Work instructions: Copy, from the data below, each line that has the word "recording".

Dataset extract:
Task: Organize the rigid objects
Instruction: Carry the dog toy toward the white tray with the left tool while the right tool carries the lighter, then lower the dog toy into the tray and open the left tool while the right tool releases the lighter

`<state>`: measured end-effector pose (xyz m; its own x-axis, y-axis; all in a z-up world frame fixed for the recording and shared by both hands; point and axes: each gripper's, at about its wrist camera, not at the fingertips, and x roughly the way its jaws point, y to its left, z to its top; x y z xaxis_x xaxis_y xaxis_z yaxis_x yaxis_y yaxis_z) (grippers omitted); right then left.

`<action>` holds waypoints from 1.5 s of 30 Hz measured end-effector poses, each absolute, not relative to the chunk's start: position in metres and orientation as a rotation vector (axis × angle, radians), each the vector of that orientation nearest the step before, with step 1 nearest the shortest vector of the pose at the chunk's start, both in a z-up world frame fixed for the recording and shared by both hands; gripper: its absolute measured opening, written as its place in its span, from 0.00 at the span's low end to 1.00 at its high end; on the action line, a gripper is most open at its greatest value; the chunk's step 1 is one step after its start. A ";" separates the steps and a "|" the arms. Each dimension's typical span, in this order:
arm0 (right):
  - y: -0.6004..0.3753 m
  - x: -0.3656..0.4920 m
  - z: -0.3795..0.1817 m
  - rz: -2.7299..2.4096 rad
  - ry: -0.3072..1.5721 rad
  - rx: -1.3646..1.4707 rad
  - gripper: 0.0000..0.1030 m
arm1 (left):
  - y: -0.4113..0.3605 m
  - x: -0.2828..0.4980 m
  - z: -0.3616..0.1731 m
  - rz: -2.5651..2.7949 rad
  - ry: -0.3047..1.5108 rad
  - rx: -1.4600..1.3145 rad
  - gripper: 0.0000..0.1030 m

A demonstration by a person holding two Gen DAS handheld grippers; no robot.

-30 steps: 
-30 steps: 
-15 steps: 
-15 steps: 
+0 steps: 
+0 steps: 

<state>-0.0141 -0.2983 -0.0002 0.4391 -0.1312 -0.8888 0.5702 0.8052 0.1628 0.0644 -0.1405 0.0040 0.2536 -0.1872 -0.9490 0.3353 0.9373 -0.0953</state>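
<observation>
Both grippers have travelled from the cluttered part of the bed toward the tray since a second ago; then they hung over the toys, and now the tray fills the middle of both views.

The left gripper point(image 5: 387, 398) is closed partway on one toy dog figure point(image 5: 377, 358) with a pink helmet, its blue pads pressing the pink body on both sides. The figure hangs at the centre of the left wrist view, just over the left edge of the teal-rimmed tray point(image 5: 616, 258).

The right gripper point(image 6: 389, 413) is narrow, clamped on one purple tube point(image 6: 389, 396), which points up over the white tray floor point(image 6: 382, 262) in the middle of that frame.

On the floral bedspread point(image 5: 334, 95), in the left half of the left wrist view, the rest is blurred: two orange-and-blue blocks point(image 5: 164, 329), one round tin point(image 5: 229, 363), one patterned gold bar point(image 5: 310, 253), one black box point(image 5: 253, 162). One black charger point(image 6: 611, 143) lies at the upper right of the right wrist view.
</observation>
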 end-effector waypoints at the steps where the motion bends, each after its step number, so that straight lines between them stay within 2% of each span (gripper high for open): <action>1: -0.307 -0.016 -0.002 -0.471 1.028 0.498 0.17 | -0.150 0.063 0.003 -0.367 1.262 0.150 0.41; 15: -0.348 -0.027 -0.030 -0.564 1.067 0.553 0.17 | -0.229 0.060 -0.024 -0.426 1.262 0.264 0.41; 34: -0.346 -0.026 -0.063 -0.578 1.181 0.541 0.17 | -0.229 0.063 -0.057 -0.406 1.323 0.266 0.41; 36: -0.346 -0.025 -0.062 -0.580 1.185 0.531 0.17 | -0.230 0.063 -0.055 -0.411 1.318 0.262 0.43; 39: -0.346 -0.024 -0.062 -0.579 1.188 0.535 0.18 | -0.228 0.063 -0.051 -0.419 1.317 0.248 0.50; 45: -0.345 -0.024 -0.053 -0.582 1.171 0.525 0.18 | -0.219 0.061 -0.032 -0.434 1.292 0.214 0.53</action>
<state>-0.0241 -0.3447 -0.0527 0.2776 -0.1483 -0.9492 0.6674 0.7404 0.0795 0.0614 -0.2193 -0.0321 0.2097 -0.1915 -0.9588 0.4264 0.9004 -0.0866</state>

Task result:
`<state>`: measured end-effector pose (xyz m; its own x-axis, y-axis; all in a z-up world frame fixed for the recording and shared by both hands; point and axes: each gripper's, at about its wrist camera, not at the fingertips, and x roughly the way its jaws point, y to its left, z to its top; x y z xaxis_x xaxis_y xaxis_z yaxis_x yaxis_y yaxis_z) (grippers omitted); right then left.
`<action>` holds waypoints from 1.5 s of 30 Hz measured end-effector poses, each absolute, not relative to the chunk's start: position in metres and orientation as a rotation vector (axis × angle, radians), each the vector of that orientation nearest the step before, with step 1 nearest the shortest vector of the pose at the chunk's start, both in a z-up world frame fixed for the recording and shared by both hands; gripper: its absolute measured opening, written as its place in its span, from 0.00 at the span's low end to 1.00 at its high end; on the action line, a gripper is most open at its greatest value; the chunk's step 1 is one step after its start. A ";" separates the steps and a "|" the arms. Each dimension's typical span, in this order:

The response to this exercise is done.